2. Duração excessiva dos contratos

                   O art. 4º da Lei n. 2.254/13 estabelece duração dos contratos conforme a hipótese de situação de necessidade temporária adotada nos incisos do art. 2º.

                   Para as situações de calamidade pública, assistência a emergências em saúde pública, comoção interna, implantação de serviços urgentes e inadiáveis, execução de serviços absolutamente transitórios e de necessidades esporádicas, o prazo é de 06 (seis) meses, prorrogáveis por igual período, o que se afigura excessivo à vista das próprias situações descritas na norma.

                   Quid iuris para as demais situações – serviços de engenharia, obras e outras de natureza industrial, servidores braçais, servidores considerados essenciais em setores específicos (saúde, obras, desenvolvimento econômico, esporte, cultura, promoção social, educação), pessoal auxiliar estritamente necessário à execução de serviços municipais – e cujo prazo é maior - 12 (doze) meses, prorrogáveis por igual período?

                   É nítido que essas hipóteses não podem ter larga duração no tempo por carecer completamente a excepcionalidade e a transitoriedade.                O art. 4º é excessivo e não se conforma com a transitoriedade elementar à contratação por tempo determinado para atendimento de necessidade temporária de excepcional interesse público e, portanto, contrasta com o inciso X do art. 115 da Constituição do Estado de São Paulo.

                   Com efeito, “para que se efetue a contratação temporária, é necessário que não apenas seja estipulado o prazo de contratação em lei, mas, principalmente, que o serviço a ser prestado revista-se do caráter da temporariedade” (STF, ADI 3.430-ES, Tribunal Pleno, Rel. Min. Ricardo Lewandowski, 12-08-2009, v.u., DJe 23-10-2009).

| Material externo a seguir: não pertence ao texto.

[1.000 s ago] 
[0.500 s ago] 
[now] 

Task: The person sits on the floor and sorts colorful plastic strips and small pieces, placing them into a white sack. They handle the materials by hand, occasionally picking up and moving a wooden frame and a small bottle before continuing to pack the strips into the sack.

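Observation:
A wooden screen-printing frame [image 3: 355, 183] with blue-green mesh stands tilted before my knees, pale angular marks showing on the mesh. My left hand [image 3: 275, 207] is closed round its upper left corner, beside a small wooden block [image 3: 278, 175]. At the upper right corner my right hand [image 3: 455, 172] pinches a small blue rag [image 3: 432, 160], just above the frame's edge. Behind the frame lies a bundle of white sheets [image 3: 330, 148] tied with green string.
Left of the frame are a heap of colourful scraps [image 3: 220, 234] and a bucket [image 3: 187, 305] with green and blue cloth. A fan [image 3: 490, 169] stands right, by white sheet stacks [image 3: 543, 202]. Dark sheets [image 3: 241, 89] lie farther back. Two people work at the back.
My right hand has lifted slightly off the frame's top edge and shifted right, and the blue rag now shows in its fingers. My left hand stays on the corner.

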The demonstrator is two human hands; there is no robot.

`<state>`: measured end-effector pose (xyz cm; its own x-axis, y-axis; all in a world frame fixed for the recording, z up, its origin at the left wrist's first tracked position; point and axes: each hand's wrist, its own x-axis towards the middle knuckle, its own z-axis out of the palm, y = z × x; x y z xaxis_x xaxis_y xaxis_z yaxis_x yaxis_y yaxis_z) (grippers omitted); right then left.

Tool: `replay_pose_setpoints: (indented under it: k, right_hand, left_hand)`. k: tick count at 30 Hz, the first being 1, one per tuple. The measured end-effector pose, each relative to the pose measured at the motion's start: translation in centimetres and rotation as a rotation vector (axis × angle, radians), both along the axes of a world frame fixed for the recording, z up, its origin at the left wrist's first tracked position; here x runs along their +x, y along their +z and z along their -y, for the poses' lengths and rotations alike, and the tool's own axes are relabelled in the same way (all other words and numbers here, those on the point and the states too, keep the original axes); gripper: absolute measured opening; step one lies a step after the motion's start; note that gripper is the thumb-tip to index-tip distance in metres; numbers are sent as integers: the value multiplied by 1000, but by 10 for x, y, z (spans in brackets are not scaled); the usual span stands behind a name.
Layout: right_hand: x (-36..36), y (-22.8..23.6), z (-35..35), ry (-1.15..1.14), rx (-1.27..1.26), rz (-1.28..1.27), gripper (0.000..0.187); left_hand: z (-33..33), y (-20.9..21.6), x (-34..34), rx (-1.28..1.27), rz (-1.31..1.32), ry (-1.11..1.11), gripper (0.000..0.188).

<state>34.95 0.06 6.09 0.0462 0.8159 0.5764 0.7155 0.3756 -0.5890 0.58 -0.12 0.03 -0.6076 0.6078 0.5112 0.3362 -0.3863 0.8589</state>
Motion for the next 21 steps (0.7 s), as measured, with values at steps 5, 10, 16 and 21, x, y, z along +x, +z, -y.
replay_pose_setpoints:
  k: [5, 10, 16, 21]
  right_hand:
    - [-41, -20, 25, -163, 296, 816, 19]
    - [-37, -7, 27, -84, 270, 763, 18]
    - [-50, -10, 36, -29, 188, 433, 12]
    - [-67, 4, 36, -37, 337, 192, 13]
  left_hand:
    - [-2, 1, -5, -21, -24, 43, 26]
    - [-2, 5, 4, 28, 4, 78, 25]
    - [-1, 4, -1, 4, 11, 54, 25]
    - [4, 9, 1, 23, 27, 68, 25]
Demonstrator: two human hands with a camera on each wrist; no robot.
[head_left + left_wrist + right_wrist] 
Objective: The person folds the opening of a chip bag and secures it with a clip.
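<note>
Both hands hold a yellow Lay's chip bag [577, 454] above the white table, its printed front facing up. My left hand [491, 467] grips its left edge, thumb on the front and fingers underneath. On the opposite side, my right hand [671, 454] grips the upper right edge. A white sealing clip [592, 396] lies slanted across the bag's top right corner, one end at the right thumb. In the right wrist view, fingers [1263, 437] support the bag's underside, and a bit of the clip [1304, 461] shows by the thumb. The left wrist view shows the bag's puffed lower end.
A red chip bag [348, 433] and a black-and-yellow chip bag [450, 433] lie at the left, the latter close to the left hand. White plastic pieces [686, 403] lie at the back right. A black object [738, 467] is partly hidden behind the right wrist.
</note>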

3. Remuneração à margem da reserva de lei

                   Se a primeira parte do art. 7º da Lei n. 2.254/13 estabelece a identidade da remuneração do servidor temporário com a dos servidores de carreira, a expressão in fine “ou, não existindo paradigma semelhança, as condições do mercado de trabalho”, é incompatível com os princípios de separação dos poderes e da reserva absoluta de lei da remuneração dos servidores públicos latu sensu.

                   É da reserva absoluta de lei a fixação da remuneração devida aos ocupantes de cargos, funções e empregos públicos - aí se incluindo os servidores contratados por tempo determinado porque investidos em função pública temporária - não podendo ser livre, flexível e variável às condições do mercado.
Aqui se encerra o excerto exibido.